A legislação permite que o atleta profissional receba parte da remuneração como salário e parte como direito de imagem. Contudo, há um limite: o valor pago a título de imagem não pode ultrapassar 50% da remuneração total.

Quando a maior parte do pagamento é feita como imagem, há forte indício de irregularidade. Nessa hipótese, a Justiça pode reconhecer que esses valores têm natureza salarial, com reflexos em todas as verbas trabalhistas.

Veja um exemplo prático

Imagine um atleta que recebe mensalmente:

  • R$ 1.600,00 como salário em carteira

  • R$ 5.400,00 como direito de imagem

A remuneração total é de R$ 7.000,00. Nesse caso, cerca de 77% está sendo pago como imagem, muito acima do limite legal.

Se a Justiça reconhecer que os R$ 5.400,00 também possuem natureza salarial, o cálculo das verbas muda de forma significativa.

Considerando apenas 12 meses de contrato:

  • Diferença de 13º salário sobre R$ 5.400,00: R$ 5.400,00

  • Férias + 1/3 sobre R$ 5.400,00: R$ 7.200,00

  • FGTS (8%) sobre R$ 5.400,00 por 12 meses: R$ 5.184,00

Somente nesses três itens, o valor aproximado seria de R$ 17.784,00, sem incluir multa de 40% do FGTS, aviso-prévio e demais reflexos rescisórios.

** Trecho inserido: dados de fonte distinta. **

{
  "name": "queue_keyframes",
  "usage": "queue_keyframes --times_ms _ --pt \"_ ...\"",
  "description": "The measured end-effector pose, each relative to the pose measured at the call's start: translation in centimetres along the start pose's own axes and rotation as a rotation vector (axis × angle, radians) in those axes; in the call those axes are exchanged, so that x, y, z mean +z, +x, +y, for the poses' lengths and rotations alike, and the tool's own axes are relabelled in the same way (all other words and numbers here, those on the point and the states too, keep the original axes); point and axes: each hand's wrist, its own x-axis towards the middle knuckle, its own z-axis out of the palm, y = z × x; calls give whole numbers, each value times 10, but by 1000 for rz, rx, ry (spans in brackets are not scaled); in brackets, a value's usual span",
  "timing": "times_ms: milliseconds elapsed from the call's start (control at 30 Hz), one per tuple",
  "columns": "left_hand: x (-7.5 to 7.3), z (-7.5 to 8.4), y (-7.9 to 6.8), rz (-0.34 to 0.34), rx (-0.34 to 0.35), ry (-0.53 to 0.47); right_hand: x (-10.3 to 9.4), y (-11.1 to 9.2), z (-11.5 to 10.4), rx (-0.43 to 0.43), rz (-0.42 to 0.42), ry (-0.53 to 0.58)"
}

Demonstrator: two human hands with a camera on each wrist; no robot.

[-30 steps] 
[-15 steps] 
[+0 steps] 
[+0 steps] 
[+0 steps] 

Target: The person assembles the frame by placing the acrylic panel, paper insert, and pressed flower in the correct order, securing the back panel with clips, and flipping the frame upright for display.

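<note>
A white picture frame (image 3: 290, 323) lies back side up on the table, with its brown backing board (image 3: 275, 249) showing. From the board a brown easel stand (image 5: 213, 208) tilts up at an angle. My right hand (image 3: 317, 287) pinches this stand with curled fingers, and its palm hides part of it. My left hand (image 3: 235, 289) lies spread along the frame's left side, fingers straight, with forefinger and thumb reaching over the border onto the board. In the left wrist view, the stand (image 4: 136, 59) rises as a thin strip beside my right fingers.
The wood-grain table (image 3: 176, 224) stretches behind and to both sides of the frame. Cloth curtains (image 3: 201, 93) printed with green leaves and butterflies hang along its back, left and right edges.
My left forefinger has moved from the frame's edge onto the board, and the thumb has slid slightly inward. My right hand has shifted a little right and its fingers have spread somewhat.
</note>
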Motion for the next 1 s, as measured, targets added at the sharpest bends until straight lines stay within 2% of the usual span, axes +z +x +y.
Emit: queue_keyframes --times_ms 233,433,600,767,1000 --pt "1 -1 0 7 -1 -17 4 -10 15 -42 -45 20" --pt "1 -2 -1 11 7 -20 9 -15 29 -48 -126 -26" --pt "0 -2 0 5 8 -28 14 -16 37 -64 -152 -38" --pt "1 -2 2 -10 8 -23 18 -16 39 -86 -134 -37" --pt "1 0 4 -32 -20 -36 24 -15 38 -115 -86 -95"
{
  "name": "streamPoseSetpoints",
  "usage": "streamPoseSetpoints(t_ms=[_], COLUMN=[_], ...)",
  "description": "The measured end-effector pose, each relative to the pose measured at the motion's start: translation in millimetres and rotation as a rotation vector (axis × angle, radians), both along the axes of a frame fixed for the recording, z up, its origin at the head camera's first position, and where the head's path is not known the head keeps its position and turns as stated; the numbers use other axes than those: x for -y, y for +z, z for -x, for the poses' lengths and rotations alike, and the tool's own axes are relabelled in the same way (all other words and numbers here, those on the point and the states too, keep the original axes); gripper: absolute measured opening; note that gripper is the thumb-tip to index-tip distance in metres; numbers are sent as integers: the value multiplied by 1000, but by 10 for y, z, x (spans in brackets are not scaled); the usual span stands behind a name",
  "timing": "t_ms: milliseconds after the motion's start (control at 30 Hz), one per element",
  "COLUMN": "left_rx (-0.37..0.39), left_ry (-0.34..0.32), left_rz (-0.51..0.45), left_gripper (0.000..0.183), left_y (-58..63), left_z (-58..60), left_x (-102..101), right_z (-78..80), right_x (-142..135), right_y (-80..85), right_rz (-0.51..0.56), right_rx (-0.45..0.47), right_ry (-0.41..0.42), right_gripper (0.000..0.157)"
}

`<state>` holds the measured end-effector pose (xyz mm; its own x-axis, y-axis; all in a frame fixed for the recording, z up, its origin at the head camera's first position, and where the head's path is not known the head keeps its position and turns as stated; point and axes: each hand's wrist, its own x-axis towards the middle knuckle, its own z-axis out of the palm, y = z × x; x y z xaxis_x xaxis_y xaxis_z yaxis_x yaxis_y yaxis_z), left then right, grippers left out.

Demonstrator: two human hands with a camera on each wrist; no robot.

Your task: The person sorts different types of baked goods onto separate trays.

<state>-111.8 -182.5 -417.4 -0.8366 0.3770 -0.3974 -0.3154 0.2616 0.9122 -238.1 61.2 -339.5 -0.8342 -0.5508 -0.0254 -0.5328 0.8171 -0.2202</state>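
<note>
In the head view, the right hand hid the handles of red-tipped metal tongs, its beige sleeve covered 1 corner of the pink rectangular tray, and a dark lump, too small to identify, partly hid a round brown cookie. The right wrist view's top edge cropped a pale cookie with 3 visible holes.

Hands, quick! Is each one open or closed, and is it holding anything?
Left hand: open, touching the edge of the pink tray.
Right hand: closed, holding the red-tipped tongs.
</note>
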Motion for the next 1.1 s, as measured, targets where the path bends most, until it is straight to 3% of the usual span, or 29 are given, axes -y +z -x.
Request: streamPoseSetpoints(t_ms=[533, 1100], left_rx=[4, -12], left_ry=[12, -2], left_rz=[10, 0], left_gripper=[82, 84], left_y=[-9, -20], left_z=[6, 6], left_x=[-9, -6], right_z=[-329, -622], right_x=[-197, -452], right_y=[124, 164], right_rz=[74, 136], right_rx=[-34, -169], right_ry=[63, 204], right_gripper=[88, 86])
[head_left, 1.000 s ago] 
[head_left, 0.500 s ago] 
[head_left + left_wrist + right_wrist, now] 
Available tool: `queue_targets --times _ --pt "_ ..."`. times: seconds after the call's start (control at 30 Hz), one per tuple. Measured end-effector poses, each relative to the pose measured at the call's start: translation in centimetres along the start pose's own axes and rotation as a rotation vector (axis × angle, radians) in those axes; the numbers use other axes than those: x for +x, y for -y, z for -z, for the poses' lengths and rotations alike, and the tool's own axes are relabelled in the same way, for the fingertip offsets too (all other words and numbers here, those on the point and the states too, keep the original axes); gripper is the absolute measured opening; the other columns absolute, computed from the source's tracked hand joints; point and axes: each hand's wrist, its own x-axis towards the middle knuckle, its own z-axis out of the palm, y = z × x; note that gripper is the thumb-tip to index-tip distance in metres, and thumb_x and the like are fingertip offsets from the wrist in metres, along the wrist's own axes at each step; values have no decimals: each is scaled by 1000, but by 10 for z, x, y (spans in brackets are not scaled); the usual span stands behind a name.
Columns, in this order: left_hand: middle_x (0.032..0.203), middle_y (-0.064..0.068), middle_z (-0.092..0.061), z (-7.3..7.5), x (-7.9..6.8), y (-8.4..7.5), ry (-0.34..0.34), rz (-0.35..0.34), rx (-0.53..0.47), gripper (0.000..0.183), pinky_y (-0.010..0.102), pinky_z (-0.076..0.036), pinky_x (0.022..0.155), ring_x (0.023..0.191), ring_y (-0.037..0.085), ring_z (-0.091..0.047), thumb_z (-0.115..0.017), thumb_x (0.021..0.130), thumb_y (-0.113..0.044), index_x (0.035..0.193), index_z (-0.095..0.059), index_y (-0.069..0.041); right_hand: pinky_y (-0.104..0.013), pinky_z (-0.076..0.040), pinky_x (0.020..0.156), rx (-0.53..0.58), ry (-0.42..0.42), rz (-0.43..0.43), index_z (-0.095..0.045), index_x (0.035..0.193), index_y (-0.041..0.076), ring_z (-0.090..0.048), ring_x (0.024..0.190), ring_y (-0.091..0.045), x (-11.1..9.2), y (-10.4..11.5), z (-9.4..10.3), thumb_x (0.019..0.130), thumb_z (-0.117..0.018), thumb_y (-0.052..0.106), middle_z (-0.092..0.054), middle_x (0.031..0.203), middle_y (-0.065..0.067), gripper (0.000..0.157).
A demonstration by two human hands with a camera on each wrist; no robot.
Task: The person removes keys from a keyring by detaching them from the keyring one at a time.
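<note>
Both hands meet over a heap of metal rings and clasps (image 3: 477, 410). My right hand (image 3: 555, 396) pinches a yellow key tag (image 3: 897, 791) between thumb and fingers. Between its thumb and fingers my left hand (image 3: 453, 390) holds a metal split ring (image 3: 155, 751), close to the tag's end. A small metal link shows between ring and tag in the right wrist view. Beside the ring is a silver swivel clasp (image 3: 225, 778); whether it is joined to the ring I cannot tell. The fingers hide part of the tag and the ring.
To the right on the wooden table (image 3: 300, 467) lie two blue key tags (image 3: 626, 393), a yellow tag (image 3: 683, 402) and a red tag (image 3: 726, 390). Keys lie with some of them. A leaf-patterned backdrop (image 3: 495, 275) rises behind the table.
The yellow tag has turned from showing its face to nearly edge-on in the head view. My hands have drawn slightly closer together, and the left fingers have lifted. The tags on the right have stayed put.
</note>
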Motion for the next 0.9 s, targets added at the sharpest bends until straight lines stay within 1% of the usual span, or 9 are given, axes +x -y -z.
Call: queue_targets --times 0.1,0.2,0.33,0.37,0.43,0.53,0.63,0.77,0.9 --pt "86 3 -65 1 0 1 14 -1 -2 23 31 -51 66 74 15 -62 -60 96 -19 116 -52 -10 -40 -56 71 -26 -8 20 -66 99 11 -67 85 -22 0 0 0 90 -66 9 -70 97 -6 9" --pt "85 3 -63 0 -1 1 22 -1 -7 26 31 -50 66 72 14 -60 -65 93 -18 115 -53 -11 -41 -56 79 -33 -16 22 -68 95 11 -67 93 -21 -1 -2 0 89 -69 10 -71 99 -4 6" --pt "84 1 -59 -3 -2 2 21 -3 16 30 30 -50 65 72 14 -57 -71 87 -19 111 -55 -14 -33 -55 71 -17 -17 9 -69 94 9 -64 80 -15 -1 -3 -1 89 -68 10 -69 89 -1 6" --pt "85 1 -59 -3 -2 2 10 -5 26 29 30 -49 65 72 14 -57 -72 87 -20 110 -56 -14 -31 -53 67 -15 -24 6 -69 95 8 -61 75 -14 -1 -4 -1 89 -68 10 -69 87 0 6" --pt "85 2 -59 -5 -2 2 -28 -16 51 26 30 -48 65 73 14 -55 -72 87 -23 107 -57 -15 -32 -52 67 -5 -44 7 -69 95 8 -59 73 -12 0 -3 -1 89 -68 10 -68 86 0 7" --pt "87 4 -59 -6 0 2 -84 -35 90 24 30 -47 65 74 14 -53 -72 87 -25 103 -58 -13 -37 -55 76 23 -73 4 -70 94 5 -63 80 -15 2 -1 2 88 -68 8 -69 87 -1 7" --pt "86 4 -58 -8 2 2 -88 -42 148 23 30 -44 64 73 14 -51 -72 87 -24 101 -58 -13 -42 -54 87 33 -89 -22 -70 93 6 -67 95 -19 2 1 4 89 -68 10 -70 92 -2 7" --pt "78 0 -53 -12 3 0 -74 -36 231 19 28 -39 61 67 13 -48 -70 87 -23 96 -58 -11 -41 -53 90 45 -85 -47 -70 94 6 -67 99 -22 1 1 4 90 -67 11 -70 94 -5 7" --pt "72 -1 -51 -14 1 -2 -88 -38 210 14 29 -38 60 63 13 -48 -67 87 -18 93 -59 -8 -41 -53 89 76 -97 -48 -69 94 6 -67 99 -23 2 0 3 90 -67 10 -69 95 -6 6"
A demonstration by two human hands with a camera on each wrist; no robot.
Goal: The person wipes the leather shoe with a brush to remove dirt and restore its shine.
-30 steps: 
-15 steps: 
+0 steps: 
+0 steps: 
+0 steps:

Agora imagine contratos de dois ou três anos.

O que parece apenas uma divisão contratual pode representar uma perda relevante ao longo do tempo. Se você recebe a maior parte da sua remuneração como direito de imagem, é importante analisar seu contrato. Valores pagos de forma irregular podem ser reconhecidos como salário e gerar diferenças a serem cobradas judicialmente.